» Task
Within the data below, state how many lines contain the string "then". Provide the number only.

» Material provided
-- -- --

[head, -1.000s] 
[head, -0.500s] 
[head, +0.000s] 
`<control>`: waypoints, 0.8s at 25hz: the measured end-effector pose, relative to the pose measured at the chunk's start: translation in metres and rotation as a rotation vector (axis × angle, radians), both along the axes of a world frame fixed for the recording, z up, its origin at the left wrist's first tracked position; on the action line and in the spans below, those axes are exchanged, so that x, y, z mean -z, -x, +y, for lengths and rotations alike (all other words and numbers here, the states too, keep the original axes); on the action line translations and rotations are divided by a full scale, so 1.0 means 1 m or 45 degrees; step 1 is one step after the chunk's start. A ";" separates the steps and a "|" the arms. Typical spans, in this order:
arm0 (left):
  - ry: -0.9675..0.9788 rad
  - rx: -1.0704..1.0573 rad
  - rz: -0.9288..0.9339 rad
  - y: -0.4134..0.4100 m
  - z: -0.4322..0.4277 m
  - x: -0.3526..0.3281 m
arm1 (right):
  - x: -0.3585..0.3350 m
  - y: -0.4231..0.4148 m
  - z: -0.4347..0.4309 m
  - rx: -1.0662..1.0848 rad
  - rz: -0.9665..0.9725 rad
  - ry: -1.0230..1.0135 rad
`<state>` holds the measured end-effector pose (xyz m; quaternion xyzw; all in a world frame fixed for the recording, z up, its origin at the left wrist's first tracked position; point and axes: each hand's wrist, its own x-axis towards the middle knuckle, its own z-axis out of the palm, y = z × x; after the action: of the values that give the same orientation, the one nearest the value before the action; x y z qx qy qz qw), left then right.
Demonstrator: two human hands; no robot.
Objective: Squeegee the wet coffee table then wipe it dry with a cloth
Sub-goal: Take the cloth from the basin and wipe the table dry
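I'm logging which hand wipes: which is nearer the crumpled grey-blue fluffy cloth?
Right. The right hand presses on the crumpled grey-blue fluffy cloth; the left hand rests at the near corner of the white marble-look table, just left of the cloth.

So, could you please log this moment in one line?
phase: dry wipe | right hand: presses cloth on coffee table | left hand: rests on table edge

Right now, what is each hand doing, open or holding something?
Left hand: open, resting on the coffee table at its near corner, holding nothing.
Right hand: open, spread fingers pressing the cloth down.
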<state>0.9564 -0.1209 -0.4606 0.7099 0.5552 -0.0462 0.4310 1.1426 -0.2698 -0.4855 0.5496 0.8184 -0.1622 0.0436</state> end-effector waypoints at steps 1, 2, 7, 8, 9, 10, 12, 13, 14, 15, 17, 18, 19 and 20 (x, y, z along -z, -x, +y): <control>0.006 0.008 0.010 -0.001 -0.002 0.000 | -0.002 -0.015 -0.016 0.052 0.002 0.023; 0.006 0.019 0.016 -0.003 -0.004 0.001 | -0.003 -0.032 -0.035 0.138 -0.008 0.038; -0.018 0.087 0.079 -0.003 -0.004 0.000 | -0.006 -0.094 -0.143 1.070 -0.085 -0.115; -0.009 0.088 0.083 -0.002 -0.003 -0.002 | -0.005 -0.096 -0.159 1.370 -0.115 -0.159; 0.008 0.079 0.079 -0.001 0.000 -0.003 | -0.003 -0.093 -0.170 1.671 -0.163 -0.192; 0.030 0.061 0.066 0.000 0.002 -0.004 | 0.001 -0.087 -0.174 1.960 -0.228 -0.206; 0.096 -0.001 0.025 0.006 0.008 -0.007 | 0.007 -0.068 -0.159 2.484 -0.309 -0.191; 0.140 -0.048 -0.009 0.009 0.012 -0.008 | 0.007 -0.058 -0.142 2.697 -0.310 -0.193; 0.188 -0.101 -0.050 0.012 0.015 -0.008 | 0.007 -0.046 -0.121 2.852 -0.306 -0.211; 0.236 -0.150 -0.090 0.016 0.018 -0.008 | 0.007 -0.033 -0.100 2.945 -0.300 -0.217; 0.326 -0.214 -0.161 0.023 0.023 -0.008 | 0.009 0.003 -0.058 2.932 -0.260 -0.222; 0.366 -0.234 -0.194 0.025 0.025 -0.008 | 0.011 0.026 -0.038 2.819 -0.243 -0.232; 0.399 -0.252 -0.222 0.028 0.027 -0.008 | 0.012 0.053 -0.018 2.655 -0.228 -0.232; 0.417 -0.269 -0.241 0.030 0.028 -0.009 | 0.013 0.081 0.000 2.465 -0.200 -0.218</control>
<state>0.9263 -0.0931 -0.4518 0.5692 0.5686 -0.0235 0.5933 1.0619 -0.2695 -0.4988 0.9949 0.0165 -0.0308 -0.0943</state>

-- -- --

» Solution for this task
2